▸ **YOUR OBJECTIVE**
Look through the entries below for the string "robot", and copy each line where it is found.

▸ **DATA FOR PROCESSING**
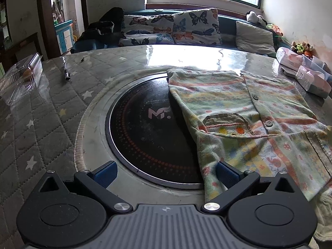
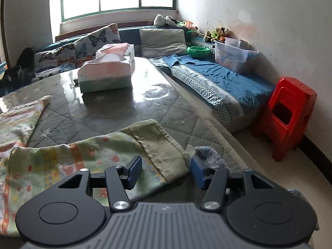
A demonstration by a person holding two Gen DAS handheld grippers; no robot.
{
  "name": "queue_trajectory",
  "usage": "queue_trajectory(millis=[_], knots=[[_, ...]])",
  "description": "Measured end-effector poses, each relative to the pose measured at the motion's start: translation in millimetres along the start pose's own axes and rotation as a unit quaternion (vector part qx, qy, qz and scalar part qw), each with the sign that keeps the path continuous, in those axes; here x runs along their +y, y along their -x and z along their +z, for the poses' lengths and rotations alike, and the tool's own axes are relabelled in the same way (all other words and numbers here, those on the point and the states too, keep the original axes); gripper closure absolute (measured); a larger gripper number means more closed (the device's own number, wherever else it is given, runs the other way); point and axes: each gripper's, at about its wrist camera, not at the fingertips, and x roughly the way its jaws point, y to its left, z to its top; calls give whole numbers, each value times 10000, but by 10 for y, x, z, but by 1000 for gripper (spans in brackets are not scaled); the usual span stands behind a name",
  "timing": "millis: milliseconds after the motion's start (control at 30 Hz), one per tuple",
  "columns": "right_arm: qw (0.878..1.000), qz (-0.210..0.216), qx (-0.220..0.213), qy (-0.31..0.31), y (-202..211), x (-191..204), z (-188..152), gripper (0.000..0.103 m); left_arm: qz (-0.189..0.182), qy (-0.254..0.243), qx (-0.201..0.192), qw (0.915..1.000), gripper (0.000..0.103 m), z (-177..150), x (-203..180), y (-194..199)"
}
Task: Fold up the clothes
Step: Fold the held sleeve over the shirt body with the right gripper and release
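Note:
A small pastel patterned child's top (image 1: pixel 244 112) with buttons and a ribbed green pocket lies on the table, partly folded, its left edge over the black round hob (image 1: pixel 145 128). My left gripper (image 1: pixel 166 173) is open just above the table; its right finger touches the garment's near left edge, nothing between the jaws. In the right wrist view the same garment (image 2: pixel 62 159) shows a sleeve with a ribbed green cuff (image 2: pixel 161 147). My right gripper (image 2: pixel 166 172) is open, its jaws either side of the cuff's end.
Grey star-quilted table cover under clear plastic (image 1: pixel 41 112). Clear plastic box (image 1: pixel 22 76) and a pen (image 1: pixel 66 70) far left. Tissue packs (image 2: pixel 105 74) at the back right. A grey-blue sock (image 2: pixel 209 155) at the table edge. Sofa (image 2: pixel 217 78) and red stools (image 2: pixel 288 114) to the right.

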Motion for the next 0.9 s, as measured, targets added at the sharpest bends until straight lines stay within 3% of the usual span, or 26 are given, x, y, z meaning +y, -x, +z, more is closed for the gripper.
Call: queue_trajectory(millis=[67, 133, 300, 533, 733, 900], knots=[[9999, 94, -7, -60, 26, 11, 3, 82, 3, 20, 11, 10000, 0, -5, 7, 0], [9997, 200, -11, -131, 57, 26, 9, 88, 6, 41, 23, 10000, 0, -9, 14, 0], [9977, 615, -210, -166, 241, 178, 64, 90, 13, 141, 69, 9999, 0, -25, 47, 2], [9834, 1701, -624, 105, 616, 716, 296, 92, -14, 214, 54, 9998, 0, -69, 87, 55], [9579, 2682, -800, 642, 880, 1411, 457, 92, -34, 341, 8, 9994, 0, -104, 181, 132], [9287, 3385, -782, 1299, 1052, 2056, 481, 92, -10, 486, -42, 9988, 0, -136, 295, 198]])
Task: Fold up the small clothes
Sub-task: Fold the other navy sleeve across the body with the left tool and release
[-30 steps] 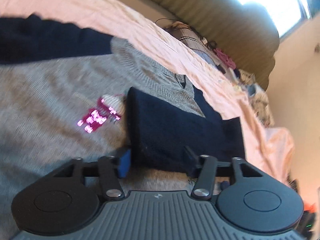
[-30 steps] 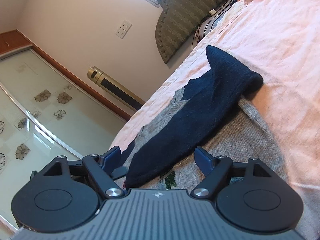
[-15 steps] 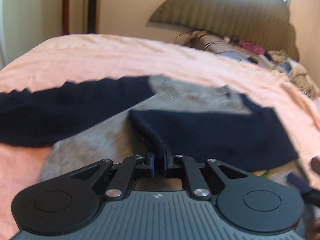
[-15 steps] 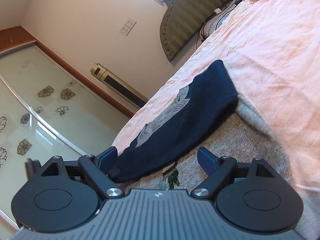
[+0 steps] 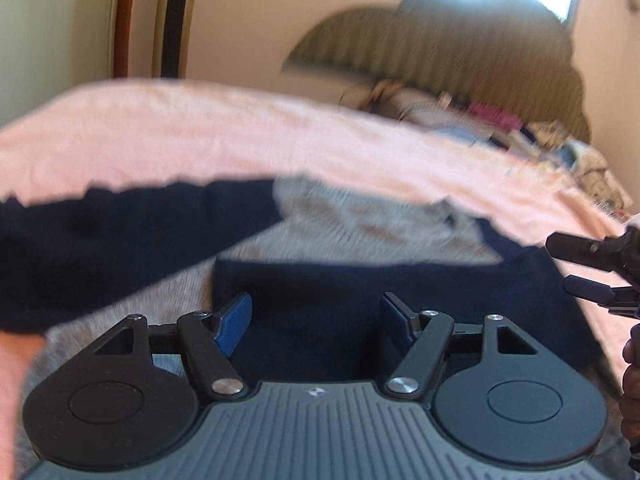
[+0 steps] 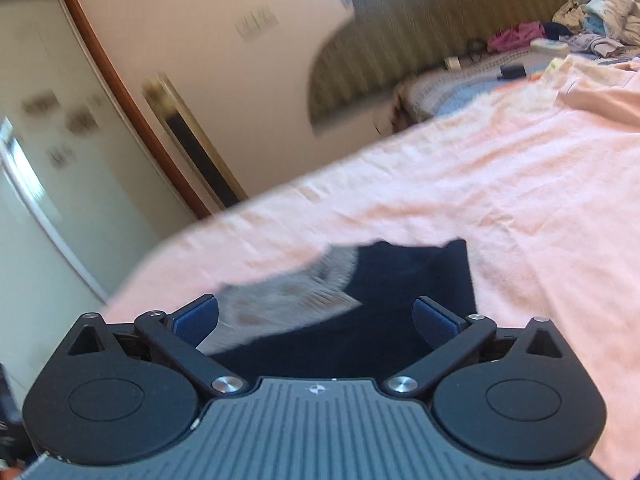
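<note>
A grey knit sweater [image 5: 360, 220] with navy sleeves lies on the pink bed sheet [image 5: 200, 136]. One navy sleeve [image 5: 360, 300] is folded flat across the grey body. The other sleeve [image 5: 100, 248] stretches out to the left. My left gripper [image 5: 316, 316] hovers over the folded sleeve; its jaws are opening and the blue pads press on nothing. My right gripper [image 6: 316, 316] is opening wide over the same sleeve [image 6: 400, 300] and the grey shoulder [image 6: 288, 300], holding nothing. In the left wrist view the right gripper [image 5: 592, 268] shows at the right edge, with a hand [image 5: 630, 380] behind it.
A padded olive headboard [image 6: 440, 20] stands at the far end of the bed, with a pile of loose clothes [image 6: 580, 24] and small items in front of it. A glass wardrobe door [image 6: 48, 184] and a tall gold-and-black column [image 6: 192, 148] stand along the wall on the left.
My left gripper was shut on the folded sleeve's edge half a second ago and has let go. The right gripper has opened wider, rolled level and swung over the sleeve.
</note>
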Tool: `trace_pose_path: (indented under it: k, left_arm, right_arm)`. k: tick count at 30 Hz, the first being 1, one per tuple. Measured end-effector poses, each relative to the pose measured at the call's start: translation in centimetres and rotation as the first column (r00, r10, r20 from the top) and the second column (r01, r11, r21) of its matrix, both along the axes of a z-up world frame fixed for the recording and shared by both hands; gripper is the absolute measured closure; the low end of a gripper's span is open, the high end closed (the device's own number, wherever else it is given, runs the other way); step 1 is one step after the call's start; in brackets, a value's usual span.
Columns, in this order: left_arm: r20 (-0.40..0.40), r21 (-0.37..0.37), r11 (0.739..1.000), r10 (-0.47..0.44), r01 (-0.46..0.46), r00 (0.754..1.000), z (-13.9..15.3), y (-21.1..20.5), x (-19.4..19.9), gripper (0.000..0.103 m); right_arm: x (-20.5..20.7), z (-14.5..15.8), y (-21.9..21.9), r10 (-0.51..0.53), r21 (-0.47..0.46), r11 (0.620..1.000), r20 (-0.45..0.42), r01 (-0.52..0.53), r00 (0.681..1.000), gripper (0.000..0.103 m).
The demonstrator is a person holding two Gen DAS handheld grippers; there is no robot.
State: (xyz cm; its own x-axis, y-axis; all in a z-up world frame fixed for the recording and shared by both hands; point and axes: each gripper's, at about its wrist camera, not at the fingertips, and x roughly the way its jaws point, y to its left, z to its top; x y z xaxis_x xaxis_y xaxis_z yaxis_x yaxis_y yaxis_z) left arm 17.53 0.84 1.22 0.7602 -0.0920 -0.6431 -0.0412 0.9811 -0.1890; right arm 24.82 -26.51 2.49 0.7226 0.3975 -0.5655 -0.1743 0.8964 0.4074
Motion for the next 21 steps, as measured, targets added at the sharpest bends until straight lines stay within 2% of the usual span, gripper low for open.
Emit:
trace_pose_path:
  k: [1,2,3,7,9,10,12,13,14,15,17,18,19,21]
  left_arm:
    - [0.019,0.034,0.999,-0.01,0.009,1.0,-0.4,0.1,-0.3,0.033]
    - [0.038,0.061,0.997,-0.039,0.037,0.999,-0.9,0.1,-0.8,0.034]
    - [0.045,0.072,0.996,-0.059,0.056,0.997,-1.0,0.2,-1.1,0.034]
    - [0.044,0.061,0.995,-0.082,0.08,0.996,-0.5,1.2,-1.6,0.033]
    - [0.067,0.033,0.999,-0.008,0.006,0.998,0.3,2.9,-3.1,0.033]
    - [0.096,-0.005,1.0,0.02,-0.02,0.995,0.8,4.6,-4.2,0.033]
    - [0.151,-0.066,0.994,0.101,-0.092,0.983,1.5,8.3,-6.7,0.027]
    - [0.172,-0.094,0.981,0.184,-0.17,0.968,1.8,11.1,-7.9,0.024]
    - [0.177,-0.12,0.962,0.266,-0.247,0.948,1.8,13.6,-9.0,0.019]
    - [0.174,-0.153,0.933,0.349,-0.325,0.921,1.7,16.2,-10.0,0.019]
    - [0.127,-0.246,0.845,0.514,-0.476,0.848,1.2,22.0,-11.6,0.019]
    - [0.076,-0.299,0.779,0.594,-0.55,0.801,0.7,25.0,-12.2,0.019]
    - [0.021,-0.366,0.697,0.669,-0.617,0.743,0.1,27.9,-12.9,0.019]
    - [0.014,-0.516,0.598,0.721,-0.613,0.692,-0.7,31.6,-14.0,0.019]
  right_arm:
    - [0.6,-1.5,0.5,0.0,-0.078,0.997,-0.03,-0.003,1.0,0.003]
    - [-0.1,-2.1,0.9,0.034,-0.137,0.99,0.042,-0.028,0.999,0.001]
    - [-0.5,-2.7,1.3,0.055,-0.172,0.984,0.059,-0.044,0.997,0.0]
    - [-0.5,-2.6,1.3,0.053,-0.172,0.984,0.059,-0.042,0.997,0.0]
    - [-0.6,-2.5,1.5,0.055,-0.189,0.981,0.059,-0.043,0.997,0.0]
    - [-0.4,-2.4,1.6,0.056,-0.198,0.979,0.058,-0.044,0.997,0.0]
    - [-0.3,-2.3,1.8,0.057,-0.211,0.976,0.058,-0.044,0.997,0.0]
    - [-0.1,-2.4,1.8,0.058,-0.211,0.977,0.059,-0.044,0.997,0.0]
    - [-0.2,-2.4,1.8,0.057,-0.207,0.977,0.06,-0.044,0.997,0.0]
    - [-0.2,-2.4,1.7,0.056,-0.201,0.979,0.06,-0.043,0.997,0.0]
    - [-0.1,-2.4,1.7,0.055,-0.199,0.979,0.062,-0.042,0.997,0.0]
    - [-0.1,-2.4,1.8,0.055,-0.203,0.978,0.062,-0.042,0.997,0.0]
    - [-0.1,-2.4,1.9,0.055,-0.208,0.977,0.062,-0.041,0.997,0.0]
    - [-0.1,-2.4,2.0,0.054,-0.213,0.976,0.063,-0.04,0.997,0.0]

▸ **WRITTEN RESPONSE**
A demonstration by a person holding two Gen DAS handheld grippers; no robot.
The demonstrator is a person holding two Gen DAS handheld grippers; there is no robot.

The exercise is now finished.